Source records:
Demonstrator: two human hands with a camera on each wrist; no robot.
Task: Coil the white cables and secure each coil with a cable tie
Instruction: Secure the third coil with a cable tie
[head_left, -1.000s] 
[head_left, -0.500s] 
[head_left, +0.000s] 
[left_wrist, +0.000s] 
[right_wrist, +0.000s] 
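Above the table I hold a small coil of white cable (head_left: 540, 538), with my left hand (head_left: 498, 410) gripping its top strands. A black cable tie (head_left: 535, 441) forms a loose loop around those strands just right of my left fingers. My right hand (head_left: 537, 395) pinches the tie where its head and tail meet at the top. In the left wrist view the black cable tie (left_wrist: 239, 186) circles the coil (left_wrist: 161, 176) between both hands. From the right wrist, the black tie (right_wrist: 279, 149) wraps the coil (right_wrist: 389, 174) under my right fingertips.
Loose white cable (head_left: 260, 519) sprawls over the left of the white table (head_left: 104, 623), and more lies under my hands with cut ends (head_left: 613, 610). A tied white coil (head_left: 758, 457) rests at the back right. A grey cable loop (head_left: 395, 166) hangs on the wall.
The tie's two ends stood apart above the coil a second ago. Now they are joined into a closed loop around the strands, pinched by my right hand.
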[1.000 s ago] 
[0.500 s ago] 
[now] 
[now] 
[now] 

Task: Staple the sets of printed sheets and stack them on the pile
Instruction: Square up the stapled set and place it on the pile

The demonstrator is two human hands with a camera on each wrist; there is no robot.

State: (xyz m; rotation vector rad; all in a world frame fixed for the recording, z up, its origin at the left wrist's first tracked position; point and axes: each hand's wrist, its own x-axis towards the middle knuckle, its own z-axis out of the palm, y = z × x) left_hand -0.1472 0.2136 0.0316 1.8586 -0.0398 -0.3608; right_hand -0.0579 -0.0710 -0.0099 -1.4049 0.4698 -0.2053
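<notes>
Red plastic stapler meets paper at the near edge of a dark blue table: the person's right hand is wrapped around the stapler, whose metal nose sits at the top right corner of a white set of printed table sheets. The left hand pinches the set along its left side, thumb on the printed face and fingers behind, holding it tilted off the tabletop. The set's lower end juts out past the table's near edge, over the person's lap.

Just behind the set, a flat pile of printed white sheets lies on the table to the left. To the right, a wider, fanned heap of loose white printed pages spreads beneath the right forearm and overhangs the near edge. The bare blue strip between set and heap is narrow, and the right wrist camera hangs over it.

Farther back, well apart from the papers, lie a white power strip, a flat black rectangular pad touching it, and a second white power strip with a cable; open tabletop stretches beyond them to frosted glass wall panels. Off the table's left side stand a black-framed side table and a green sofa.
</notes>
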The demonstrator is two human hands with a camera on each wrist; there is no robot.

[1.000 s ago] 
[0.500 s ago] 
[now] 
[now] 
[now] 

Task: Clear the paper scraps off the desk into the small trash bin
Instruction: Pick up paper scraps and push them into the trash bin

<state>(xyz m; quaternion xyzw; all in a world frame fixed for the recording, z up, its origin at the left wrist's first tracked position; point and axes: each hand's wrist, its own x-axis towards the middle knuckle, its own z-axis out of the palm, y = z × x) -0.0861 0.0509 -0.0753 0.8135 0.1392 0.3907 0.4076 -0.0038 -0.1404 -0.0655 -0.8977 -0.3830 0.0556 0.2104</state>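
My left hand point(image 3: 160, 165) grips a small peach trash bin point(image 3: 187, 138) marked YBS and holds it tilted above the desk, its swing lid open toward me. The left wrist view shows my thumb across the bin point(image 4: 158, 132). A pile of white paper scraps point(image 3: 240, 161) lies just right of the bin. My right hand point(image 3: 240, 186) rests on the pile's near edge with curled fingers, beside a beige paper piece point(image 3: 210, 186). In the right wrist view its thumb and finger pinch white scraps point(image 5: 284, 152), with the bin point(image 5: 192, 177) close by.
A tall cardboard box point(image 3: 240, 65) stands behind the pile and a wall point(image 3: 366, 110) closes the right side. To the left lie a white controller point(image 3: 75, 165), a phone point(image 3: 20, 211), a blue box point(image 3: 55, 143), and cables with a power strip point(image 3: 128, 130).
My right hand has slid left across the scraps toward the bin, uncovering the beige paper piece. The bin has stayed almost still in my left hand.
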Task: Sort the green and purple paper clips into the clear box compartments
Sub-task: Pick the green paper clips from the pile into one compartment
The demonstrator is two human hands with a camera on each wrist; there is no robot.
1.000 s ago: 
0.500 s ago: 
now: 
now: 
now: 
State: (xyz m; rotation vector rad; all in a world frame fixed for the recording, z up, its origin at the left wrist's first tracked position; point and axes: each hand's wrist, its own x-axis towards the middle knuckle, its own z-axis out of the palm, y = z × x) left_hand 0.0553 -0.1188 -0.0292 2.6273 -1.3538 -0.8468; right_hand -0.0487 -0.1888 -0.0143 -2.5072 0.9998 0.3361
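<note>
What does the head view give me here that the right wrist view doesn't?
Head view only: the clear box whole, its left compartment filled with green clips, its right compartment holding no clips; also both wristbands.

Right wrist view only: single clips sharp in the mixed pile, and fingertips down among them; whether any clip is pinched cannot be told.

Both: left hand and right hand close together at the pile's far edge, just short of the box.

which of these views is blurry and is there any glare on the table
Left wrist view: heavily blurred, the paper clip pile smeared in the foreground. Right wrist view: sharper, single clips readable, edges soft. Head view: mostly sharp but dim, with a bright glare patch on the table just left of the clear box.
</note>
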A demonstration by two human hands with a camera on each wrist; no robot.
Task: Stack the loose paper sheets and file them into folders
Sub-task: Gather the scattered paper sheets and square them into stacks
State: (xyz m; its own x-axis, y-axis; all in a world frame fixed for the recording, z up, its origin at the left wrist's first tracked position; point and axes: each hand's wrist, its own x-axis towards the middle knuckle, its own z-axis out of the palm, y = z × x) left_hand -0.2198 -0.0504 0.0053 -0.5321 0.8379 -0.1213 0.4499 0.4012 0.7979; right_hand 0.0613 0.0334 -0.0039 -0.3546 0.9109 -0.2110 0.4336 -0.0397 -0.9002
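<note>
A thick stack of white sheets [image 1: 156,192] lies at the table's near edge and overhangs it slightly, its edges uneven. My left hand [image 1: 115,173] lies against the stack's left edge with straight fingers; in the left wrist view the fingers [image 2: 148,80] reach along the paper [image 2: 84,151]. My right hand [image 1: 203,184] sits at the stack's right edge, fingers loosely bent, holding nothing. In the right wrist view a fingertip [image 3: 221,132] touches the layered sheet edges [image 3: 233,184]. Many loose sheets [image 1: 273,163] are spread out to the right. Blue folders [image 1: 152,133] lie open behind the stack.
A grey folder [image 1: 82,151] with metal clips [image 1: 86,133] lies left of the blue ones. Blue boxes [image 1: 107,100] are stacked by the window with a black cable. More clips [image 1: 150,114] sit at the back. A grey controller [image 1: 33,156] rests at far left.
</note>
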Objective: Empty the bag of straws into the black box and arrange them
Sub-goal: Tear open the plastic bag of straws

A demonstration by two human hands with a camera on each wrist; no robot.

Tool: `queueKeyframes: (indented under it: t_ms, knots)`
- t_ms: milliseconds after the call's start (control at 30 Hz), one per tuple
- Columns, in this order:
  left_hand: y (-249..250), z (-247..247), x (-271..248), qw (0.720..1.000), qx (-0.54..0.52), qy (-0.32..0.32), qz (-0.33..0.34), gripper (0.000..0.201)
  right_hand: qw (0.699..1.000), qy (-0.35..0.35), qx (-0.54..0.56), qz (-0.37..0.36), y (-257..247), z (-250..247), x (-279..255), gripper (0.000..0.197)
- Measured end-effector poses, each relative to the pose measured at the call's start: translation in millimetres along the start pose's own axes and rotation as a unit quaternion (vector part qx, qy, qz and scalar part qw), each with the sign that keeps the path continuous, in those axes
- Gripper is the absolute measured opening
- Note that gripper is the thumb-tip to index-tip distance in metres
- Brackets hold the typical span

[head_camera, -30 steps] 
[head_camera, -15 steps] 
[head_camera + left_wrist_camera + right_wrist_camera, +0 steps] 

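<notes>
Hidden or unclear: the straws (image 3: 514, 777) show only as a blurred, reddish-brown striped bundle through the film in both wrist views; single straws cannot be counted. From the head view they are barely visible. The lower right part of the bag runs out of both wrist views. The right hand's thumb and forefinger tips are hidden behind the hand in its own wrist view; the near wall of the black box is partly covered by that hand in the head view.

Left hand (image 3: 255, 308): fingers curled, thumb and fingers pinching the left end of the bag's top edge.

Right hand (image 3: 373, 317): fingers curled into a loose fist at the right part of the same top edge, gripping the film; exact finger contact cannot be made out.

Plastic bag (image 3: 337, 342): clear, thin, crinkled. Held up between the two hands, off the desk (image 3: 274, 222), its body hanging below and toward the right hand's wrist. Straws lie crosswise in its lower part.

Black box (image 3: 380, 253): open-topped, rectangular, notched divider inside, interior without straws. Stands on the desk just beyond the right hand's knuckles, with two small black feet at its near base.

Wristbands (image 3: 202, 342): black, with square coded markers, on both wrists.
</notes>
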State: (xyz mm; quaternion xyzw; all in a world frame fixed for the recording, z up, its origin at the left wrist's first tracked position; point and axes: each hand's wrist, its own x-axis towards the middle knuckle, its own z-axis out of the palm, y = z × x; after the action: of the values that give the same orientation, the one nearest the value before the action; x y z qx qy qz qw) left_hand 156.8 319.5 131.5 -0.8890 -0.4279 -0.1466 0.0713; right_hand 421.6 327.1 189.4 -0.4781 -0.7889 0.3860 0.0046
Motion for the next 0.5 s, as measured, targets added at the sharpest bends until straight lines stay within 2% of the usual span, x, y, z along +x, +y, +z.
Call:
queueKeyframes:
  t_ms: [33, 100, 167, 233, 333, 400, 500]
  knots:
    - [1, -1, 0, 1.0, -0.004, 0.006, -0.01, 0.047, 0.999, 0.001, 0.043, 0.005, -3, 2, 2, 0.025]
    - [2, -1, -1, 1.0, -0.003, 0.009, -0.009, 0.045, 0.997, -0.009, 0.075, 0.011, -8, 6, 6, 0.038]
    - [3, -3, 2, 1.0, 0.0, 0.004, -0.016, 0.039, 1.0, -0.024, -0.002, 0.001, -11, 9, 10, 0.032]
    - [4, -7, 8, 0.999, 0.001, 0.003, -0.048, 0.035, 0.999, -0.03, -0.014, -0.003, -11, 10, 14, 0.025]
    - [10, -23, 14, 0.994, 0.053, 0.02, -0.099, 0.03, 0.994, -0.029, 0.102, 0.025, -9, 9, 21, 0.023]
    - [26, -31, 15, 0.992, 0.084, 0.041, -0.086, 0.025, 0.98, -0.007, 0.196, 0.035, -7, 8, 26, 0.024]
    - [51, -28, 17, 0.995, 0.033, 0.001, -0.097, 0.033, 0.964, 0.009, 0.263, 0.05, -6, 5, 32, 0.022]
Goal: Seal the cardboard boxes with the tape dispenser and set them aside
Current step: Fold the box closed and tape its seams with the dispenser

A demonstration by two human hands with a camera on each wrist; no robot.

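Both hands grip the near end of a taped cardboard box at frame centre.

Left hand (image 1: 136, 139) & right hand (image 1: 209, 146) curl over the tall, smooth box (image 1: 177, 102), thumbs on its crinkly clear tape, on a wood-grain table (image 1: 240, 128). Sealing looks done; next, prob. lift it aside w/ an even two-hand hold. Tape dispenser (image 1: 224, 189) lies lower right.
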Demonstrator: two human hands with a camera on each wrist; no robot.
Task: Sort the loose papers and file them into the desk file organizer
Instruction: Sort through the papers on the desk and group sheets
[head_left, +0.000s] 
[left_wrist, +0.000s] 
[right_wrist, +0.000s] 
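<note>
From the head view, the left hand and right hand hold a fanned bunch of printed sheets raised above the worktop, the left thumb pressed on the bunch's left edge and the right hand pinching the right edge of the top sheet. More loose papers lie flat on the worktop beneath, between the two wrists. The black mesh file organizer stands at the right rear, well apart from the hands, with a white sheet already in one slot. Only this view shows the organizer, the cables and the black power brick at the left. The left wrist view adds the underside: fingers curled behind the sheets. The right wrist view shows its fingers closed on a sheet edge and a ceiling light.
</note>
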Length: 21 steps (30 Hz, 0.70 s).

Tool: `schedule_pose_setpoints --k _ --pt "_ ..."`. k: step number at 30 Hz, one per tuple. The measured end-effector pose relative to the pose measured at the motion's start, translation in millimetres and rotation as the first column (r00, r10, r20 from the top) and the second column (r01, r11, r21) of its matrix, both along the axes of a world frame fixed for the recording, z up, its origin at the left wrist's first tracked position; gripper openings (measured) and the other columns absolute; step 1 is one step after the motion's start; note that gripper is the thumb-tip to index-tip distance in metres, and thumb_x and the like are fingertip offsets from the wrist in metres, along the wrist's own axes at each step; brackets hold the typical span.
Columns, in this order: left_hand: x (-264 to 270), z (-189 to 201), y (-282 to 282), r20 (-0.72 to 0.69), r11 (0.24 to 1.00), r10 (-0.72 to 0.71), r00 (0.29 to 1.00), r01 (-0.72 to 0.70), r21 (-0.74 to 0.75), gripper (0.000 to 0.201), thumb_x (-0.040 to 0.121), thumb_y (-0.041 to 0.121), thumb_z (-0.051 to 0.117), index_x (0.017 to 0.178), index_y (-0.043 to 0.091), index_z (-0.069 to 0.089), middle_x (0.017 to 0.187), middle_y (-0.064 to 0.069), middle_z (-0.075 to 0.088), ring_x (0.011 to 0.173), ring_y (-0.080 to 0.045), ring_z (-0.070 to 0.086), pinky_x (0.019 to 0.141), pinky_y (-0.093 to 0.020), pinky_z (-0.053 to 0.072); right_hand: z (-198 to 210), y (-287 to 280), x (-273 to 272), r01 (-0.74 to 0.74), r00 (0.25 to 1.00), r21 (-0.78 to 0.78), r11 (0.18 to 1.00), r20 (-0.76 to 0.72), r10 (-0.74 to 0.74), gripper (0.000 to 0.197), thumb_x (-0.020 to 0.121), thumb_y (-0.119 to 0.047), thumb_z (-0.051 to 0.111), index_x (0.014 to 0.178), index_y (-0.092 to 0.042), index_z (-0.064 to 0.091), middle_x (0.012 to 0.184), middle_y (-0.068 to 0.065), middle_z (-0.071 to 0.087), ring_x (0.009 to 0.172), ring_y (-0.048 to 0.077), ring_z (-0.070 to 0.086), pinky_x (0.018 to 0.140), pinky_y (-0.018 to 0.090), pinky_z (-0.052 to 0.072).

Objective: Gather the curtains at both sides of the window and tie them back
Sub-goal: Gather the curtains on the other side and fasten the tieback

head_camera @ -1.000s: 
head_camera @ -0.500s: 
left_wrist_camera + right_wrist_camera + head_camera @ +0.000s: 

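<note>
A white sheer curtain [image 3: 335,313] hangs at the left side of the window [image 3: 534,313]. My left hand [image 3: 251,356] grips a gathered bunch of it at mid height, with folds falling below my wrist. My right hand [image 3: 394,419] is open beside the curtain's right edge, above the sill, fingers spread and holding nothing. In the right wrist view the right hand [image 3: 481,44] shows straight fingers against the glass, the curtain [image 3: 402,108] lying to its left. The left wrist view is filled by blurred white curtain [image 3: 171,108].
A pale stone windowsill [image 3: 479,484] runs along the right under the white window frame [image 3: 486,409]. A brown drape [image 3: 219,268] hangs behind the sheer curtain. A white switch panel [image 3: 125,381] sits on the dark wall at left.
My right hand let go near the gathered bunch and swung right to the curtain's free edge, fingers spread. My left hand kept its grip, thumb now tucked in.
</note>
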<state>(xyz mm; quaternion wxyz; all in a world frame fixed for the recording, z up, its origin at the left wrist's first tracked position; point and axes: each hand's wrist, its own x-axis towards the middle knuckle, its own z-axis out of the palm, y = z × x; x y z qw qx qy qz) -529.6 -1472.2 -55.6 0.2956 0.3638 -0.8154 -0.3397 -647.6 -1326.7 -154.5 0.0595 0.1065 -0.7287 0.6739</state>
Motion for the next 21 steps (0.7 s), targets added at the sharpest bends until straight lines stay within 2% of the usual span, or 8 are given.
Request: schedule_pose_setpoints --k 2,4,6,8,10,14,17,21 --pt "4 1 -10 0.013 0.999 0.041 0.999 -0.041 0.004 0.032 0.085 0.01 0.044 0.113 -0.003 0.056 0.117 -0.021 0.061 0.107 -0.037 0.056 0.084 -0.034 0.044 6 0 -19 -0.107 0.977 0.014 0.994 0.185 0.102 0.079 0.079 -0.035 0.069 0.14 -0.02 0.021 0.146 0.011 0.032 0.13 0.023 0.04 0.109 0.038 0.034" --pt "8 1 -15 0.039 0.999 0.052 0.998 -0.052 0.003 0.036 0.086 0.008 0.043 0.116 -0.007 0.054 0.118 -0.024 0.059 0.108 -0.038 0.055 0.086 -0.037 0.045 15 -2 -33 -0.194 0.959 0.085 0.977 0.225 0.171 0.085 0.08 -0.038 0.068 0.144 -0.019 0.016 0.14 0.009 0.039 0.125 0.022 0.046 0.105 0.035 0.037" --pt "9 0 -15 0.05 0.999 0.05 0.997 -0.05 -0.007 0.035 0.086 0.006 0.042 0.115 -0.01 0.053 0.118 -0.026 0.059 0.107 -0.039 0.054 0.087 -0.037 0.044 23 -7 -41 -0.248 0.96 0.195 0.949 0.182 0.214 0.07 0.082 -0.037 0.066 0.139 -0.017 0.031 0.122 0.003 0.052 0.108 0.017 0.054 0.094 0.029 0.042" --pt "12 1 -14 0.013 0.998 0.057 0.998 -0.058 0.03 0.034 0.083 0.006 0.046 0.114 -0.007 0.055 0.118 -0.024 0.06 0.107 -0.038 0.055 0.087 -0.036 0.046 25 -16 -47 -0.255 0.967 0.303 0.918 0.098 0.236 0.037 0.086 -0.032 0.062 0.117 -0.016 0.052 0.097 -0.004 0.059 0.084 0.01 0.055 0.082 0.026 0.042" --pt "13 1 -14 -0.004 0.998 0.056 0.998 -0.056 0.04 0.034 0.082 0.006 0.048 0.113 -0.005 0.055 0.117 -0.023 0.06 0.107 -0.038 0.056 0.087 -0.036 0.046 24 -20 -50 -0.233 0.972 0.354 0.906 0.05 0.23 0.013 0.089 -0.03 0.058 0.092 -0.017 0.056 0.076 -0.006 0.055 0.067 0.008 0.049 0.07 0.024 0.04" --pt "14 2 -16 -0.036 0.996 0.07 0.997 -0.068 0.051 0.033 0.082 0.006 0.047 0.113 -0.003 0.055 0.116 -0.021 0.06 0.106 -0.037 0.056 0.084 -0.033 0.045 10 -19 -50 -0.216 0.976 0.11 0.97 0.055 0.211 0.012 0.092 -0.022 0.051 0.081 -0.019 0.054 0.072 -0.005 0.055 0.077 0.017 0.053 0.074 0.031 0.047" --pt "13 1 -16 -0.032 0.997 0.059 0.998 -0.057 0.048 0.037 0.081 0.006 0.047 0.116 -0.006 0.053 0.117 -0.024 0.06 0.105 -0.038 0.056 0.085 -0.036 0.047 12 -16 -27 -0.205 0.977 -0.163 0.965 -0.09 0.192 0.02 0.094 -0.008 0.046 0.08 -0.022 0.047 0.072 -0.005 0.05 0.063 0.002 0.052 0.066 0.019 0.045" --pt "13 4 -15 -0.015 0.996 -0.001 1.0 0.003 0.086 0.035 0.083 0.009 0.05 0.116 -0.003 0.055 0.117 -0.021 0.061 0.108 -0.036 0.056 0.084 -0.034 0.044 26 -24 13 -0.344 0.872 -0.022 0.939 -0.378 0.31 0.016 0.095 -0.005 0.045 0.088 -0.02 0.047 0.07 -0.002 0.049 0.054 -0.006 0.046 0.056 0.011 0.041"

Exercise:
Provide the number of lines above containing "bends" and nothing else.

Written answer:
2